Ok so how much does it cost?

All companies submitting their B Impact Assessment for verification for the first time are subject to a non-refundable submission fee. This is based on your turnover and ranges from €250 (for businesses with turnover less than €5m) to €900 (businesses with turnover in excess of €100m). Once certified you then continue to pay a regular annual fee, which are calculated based on your company’s total revenue.

Anything else I should know?

While the B-Corp certification has faced some criticism because of the fact that it relies on self-reporting from brands, for the moment it is the best way for companies to measure their environmental and social impact against that of other companies, in lieu of legislation being introduced across the board.

“I’d rather commit to a standard like this one and try to do better every day, than wait for the ultimate standard,” Ganni’s founder Nicolaj Reffstrup concludes. “That’s often what happens – we are all waiting for someone to impose a carbon tax or regulate our way out of this, or for the industry to come together behind some standard, and nothing happens because everybody is waiting for everybody else.”

One more thing

The SDGs Sustainable Development Goals (SDGs) are a universal set of 17interconnected goals and targets adopted by all UN Member States in 2015 “as an urgent call for action by all countries - developed and developing”. It sets out a blueprint for a sustainable future. The goals recognize that ending poverty and other deprivations must go hand-in-hand with strategies that improve health and education, reduce inequality, and spur economic growth – all while tackling climate change and working to preserve our oceans and forests”. Most targets are to be achieved by 2030, although some have no end date.

Covid, climate change & conflict have all had a serious negative impact on every single SDG. It has only served to highlight the interconnectedness of poverty, inequality, food and disease. The cost of meeting the targets has risen 25% to $176 trillion over the past year (Reuters) with performance on several measures reversing.

If you needed any more convincing on whether you should consider B Corp – these goals should serve as your new “north star.”


One thing that seems to be common to all members of the B Corp community is the desire that business can be used as a force for good. There is an appetite to do better by all stakeholders and an awareness that individuals and businesses cannot standby and expect governments to do the needful.

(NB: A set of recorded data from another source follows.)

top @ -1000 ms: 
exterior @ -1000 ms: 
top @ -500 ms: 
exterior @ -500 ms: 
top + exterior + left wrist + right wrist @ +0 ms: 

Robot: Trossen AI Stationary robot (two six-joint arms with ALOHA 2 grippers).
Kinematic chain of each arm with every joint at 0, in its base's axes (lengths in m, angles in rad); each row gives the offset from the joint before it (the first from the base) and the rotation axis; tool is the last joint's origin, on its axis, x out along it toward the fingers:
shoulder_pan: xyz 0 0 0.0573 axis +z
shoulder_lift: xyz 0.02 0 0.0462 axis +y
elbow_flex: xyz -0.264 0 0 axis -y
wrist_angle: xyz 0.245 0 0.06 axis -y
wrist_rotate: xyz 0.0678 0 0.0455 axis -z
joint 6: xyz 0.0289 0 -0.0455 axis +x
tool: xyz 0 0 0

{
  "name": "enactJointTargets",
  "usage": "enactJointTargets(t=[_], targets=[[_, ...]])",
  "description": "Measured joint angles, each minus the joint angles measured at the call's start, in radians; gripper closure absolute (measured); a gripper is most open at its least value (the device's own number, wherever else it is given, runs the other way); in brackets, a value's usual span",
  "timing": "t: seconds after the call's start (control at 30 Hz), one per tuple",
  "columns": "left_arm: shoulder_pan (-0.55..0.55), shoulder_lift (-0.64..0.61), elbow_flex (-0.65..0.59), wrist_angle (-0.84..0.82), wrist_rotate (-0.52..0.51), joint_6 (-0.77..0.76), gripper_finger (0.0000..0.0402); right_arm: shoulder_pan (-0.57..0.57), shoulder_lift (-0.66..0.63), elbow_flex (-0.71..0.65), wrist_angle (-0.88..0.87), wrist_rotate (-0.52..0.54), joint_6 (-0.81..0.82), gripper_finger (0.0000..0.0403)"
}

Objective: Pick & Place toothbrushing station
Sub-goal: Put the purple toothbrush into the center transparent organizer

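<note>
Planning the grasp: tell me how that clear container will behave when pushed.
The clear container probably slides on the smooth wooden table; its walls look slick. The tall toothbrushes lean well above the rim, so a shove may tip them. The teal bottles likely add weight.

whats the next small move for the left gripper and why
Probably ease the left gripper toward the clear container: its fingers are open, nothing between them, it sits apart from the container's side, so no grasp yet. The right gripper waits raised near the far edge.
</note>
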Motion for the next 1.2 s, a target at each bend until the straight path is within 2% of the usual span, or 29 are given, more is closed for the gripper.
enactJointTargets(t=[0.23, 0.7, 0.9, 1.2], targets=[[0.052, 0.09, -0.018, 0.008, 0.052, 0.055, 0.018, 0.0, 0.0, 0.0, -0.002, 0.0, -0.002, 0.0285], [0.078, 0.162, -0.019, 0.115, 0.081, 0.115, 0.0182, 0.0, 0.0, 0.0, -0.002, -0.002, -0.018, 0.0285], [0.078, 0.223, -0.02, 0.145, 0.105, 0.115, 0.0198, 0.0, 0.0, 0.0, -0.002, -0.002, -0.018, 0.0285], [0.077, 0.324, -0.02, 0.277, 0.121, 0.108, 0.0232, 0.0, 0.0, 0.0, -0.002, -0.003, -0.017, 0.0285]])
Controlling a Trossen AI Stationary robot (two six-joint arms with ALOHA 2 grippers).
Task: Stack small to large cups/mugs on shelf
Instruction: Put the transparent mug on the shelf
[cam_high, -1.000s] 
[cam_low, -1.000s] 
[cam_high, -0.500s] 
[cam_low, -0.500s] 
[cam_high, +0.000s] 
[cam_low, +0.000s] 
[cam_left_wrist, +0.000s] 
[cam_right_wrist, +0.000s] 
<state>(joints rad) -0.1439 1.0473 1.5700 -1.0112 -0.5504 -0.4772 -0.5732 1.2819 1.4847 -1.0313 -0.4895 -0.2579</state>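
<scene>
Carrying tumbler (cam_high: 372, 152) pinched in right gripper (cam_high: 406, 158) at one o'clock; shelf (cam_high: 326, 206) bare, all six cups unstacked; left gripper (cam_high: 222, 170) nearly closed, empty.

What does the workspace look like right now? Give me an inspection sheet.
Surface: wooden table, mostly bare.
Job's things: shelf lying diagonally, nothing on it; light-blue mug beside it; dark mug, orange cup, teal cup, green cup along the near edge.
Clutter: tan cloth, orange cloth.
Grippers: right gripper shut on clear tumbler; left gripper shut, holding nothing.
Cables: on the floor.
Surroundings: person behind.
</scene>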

Anita Roddick was ahead of her time. She set up the first Body Shop first store in 1976. By 1991 she had 700 branches. Bodyshop White Musk can take me all the way back to being 12 years old. In the 80s you used to be able to buy it in a small plastic refillable bottle. I spent my first year in secondary school writing away to PETA & Greenpeace asking them to send me more information on their organisations. I didn’t know exactly why I was doing it at the time, but I knew that the Body Shop was a place I liked and they were standing up for something (animal rights, diversity & inclusion, equality among other things) & I wanted to make a difference.

I’m more hopeful that my kids will grow up in a world where B Corp industries will mean that more and more people will naturally want to run their operations as a force for good and use their power and influence to raise awareness for social & environmental causes. That working towards the greater good becomes a given.

Because so much has already been taken.